(Data shown)
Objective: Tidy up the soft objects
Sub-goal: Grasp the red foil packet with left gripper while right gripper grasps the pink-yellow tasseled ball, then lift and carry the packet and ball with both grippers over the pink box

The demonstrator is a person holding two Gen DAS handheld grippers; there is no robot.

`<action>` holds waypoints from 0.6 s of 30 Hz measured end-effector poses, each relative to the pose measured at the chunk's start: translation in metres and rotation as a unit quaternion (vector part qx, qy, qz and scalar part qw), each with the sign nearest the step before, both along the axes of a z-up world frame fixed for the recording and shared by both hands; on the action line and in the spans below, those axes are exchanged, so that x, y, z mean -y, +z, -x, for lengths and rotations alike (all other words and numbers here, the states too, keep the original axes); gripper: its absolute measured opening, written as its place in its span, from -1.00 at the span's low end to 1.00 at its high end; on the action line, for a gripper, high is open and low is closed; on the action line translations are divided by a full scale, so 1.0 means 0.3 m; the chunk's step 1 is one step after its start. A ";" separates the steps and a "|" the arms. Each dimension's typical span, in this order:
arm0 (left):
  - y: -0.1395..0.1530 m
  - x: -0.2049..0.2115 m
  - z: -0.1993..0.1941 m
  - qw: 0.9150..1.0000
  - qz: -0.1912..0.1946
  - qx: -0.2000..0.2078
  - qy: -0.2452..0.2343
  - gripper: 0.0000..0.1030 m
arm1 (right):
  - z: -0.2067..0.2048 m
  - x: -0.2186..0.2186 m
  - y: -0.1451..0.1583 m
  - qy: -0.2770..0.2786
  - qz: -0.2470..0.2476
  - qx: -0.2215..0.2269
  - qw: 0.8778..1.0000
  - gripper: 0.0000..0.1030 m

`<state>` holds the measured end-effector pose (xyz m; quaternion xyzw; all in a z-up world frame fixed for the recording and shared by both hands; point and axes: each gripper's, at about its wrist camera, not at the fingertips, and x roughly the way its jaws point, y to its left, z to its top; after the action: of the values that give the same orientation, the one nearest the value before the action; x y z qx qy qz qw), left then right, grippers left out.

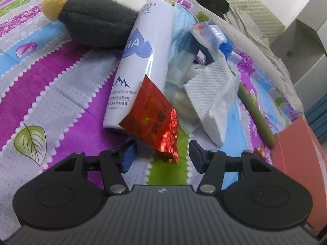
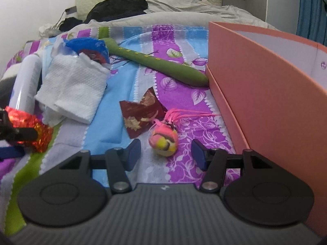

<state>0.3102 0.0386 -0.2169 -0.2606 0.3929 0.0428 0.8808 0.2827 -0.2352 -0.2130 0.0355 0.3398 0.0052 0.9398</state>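
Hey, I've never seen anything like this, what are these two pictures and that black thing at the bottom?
Each picture comes from a camera mounted on a hand-held gripper that a person carries, looking along its two blue-padded fingers. The left hand-held gripper stands open around the tip of a red foil packet, which leans on a white spray bottle beside a grey plush toy. The right hand-held gripper is open around a small pink-and-yellow plush, near a pink box. Everything lies on a patterned bedspread. Nothing is gripped.

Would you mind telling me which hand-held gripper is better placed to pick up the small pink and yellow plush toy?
Right. The right hand-held gripper is open with the pink and yellow plush toy just ahead, between its fingers. The left hand-held gripper faces the red foil packet.
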 end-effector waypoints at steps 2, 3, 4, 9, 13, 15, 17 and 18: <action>-0.004 0.001 -0.009 1.000 -0.007 0.000 0.008 0.21 | -0.010 0.001 -0.010 0.000 0.000 -0.001 1.000 0.11; -0.004 0.000 -0.011 1.000 -0.009 0.002 0.011 0.20 | -0.015 0.004 -0.012 0.001 -0.002 0.000 1.000 0.05; -0.003 0.001 -0.014 1.000 -0.012 0.006 0.012 0.13 | -0.020 0.008 -0.012 0.000 -0.003 0.001 1.000 -0.03; 0.006 -0.001 -0.025 0.999 -0.032 0.008 0.013 -0.03 | -0.034 0.029 -0.012 0.011 -0.018 -0.002 1.000 -0.35; 0.018 0.002 -0.025 0.999 -0.054 0.007 0.005 -0.14 | -0.033 0.041 -0.006 0.024 -0.030 -0.002 0.999 -0.38; 0.021 0.001 -0.024 0.999 -0.052 0.007 0.000 -0.22 | -0.027 0.044 -0.008 0.026 -0.036 -0.002 0.999 -0.38; 0.025 0.007 -0.020 0.998 -0.055 0.007 -0.006 -0.36 | -0.019 0.042 -0.005 0.028 -0.036 0.000 0.999 -0.38; 0.027 0.013 -0.017 0.998 -0.058 0.007 -0.009 -0.39 | -0.015 0.041 -0.003 0.029 -0.036 0.000 0.999 -0.38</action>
<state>0.3152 0.0346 -0.2086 -0.2057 0.3854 0.0558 0.8978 0.2872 -0.2474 -0.2139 0.0590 0.3402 0.0448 0.9374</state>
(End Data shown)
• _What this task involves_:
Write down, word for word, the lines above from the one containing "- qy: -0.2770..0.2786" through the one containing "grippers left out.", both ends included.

• _Written response_:
  - qy: -0.2770..0.2786
  - qz: -0.2470..0.2476
  - qx: -0.2215..0.2269
  - qw: 0.8778..1.0000
  - gripper: 0.0000..0.1030 m

`<state>` holds the measured end-effector pose (xyz m; quaternion xyzw; all in a z-up world frame fixed for the recording and shared by both hands; point and axes: each gripper's, at about its wrist camera, not at the fingertips, and x roughly the way its jaws point, y to its left, z to its top; after the action: of the values that give the same orientation, the one nearest the value before the action; x y z qx qy qz qw), left then right, grippers left out.

No part of the exercise remains unanswered.